* YOUR ASSIGNMENT
Count the lines below that contain the word "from", and state only that number.

* Data items
'''

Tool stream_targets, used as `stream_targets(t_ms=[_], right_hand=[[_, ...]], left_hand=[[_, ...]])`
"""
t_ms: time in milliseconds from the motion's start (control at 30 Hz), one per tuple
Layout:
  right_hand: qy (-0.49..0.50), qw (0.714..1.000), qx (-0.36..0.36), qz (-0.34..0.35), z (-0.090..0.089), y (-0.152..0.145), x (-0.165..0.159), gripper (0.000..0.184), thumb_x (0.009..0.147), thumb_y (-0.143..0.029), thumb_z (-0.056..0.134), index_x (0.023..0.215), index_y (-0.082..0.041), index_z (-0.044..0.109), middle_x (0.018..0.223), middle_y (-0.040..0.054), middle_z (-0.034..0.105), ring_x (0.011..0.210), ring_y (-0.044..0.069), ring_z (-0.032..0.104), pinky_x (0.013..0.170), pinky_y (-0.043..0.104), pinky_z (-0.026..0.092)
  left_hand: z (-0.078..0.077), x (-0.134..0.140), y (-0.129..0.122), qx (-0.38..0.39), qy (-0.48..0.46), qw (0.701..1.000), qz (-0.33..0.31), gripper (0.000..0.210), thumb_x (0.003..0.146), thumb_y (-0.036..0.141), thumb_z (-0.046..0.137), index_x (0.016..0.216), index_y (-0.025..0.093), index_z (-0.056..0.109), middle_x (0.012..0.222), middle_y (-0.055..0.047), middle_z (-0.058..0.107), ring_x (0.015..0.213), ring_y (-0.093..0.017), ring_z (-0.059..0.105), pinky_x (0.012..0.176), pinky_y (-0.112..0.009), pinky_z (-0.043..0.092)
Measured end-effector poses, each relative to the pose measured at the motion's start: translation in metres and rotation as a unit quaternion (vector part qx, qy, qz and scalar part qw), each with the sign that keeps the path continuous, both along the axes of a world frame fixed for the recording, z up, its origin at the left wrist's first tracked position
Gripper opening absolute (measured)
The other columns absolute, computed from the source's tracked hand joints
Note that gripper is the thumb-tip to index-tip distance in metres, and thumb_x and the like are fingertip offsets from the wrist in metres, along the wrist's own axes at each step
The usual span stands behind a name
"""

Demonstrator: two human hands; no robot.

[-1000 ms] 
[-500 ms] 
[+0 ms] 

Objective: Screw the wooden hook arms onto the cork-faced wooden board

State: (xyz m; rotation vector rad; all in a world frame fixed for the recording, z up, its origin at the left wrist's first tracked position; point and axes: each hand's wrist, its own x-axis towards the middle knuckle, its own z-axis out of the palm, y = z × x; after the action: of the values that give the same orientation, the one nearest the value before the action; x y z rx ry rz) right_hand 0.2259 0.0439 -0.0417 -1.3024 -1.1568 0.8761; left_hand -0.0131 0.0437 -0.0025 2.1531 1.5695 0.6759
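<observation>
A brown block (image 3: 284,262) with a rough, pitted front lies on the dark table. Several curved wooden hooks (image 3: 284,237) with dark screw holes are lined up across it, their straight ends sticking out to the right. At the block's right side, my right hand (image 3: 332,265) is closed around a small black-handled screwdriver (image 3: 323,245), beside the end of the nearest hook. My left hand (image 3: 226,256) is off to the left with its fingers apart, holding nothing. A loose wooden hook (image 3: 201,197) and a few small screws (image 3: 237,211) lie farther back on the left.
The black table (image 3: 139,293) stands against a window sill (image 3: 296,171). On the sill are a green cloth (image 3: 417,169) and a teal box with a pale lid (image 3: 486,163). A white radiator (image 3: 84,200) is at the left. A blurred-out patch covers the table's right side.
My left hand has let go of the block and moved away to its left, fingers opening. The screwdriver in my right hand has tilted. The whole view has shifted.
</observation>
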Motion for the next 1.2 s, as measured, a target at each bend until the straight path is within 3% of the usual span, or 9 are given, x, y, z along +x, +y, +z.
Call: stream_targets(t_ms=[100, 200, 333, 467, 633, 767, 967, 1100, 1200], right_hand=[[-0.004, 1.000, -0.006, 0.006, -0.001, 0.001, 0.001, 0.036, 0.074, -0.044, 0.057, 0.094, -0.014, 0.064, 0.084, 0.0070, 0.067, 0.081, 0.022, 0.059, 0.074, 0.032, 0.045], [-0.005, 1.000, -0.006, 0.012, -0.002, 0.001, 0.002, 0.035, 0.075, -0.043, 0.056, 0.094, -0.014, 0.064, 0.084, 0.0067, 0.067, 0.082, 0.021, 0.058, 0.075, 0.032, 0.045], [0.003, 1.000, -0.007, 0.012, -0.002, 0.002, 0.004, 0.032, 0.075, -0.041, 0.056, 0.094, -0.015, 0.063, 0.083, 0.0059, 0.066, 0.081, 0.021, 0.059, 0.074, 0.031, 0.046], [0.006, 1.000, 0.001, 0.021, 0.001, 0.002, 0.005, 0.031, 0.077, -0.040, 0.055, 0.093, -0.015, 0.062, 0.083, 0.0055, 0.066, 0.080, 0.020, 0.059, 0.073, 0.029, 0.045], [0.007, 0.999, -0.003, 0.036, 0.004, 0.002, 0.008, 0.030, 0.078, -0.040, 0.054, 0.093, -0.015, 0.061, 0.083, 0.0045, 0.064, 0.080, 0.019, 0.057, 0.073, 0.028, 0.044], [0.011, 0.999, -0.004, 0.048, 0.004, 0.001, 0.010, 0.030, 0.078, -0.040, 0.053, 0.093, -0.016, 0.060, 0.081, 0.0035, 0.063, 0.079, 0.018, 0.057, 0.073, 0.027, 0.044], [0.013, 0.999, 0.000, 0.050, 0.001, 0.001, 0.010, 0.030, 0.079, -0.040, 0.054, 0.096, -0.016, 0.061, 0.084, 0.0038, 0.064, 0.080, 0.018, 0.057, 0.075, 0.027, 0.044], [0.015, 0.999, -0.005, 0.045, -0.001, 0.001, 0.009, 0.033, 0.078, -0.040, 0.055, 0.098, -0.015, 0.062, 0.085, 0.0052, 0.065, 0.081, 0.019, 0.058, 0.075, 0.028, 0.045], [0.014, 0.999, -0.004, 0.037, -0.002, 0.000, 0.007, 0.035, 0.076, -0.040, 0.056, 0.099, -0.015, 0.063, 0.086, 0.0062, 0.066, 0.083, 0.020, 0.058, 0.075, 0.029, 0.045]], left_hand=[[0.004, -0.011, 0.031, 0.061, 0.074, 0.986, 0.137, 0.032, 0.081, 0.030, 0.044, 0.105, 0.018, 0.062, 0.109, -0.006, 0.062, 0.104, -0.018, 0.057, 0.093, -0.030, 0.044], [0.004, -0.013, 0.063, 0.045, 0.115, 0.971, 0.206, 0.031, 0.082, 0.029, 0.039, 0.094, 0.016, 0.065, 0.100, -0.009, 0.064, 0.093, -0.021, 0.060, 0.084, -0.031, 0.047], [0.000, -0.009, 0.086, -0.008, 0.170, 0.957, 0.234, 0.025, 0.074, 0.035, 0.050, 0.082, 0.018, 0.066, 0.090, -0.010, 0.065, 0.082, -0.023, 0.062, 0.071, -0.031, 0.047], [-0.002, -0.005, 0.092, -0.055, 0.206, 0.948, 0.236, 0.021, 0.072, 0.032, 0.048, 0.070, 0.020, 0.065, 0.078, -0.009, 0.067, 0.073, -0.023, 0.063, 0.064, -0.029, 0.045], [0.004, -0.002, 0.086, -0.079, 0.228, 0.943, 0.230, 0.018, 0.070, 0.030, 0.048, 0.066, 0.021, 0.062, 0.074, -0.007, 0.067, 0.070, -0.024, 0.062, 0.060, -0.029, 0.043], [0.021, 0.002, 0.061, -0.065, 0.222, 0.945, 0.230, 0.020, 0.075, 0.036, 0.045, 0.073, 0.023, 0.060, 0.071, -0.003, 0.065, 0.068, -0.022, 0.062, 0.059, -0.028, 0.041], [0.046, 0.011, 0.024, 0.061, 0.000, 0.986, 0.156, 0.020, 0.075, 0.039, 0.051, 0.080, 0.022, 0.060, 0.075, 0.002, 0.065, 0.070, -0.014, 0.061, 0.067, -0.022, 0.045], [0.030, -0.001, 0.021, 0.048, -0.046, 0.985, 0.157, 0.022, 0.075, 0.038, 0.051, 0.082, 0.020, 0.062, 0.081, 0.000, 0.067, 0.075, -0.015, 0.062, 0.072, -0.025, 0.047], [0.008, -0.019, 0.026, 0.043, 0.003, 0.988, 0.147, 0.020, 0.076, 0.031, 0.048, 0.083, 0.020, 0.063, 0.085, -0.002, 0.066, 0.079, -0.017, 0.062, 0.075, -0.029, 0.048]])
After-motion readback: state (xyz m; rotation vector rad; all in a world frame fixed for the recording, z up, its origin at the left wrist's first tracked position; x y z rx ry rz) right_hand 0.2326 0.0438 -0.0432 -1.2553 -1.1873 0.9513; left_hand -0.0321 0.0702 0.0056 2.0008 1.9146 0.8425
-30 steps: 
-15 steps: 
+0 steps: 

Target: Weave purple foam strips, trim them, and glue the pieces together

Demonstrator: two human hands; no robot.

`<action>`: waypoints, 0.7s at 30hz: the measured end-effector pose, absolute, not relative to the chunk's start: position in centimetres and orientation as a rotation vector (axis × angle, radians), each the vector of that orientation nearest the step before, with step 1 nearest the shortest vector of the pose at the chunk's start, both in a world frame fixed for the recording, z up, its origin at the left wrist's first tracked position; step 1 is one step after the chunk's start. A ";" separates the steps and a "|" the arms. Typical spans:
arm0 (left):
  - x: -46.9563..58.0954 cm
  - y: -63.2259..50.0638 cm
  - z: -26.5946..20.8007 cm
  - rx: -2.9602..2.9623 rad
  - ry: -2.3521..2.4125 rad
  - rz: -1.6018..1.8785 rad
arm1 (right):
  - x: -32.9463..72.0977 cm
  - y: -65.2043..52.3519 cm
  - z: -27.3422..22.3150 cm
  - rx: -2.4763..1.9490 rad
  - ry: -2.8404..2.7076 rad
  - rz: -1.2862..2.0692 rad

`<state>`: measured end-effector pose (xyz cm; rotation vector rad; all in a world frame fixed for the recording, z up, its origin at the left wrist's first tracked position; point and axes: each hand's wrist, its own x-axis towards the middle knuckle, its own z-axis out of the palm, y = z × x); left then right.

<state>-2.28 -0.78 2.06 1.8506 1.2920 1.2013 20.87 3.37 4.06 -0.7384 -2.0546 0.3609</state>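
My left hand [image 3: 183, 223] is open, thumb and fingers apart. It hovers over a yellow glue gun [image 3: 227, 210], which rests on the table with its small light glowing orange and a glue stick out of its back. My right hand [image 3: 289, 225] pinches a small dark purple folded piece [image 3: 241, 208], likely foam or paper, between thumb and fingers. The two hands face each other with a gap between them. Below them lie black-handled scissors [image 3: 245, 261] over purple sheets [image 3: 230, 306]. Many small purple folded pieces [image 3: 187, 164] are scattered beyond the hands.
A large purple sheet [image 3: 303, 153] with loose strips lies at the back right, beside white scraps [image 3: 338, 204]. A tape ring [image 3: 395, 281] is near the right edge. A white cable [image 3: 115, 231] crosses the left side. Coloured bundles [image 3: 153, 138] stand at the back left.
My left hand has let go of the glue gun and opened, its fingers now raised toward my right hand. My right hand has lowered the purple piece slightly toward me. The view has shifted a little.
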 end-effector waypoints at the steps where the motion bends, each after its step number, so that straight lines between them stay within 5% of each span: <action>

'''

* YOUR RESPONSE
3